Instructions to follow: The data is to be transcribed in full, with nothing missed.

Provided material:
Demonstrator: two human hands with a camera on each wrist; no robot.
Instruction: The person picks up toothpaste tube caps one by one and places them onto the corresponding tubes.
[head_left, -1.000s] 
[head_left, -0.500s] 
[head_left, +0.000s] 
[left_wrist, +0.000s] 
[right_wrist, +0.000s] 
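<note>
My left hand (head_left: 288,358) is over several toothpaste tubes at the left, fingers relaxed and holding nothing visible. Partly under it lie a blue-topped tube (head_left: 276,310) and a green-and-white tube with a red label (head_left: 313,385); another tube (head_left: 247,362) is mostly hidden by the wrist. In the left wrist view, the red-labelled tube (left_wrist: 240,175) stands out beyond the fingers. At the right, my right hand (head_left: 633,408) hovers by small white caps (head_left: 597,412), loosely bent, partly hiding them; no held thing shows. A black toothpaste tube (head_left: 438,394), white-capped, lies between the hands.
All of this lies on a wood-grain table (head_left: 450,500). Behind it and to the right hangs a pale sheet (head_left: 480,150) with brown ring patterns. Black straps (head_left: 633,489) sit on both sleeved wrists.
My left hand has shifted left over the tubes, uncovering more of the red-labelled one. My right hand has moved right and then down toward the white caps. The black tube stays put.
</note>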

Response:
Demonstrator: two human hands with a camera on each wrist; no robot.
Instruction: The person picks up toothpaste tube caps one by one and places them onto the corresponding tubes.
[head_left, -1.000s] 
[head_left, -0.500s] 
[head_left, +0.000s] 
[left_wrist, +0.000s] 
[right_wrist, +0.000s] 
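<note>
My left hand (head_left: 288,358) is over several toothpaste tubes at the left, fingers relaxed and holding nothing visible. Partly under it lie a blue-topped tube (head_left: 276,310) and a green-and-white tube with a red label (head_left: 313,385); another tube (head_left: 247,362) is mostly hidden by the wrist. In the left wrist view, the red-labelled tube (left_wrist: 240,175) stands out beyond the fingers. At the right, my right hand (head_left: 633,408) hovers by small white caps (head_left: 597,412), loosely bent, partly hiding them; no held thing shows. A black toothpaste tube (head_left: 438,394), white-capped, lies between the hands.
All of this lies on a wood-grain table (head_left: 450,500). Behind it and to the right hangs a pale sheet (head_left: 480,150) with brown ring patterns. Black straps (head_left: 633,489) sit on both sleeved wrists.
My left hand has shifted left over the tubes, uncovering more of the red-labelled one. My right hand has moved right and then down toward the white caps. The black tube stays put.
</note>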

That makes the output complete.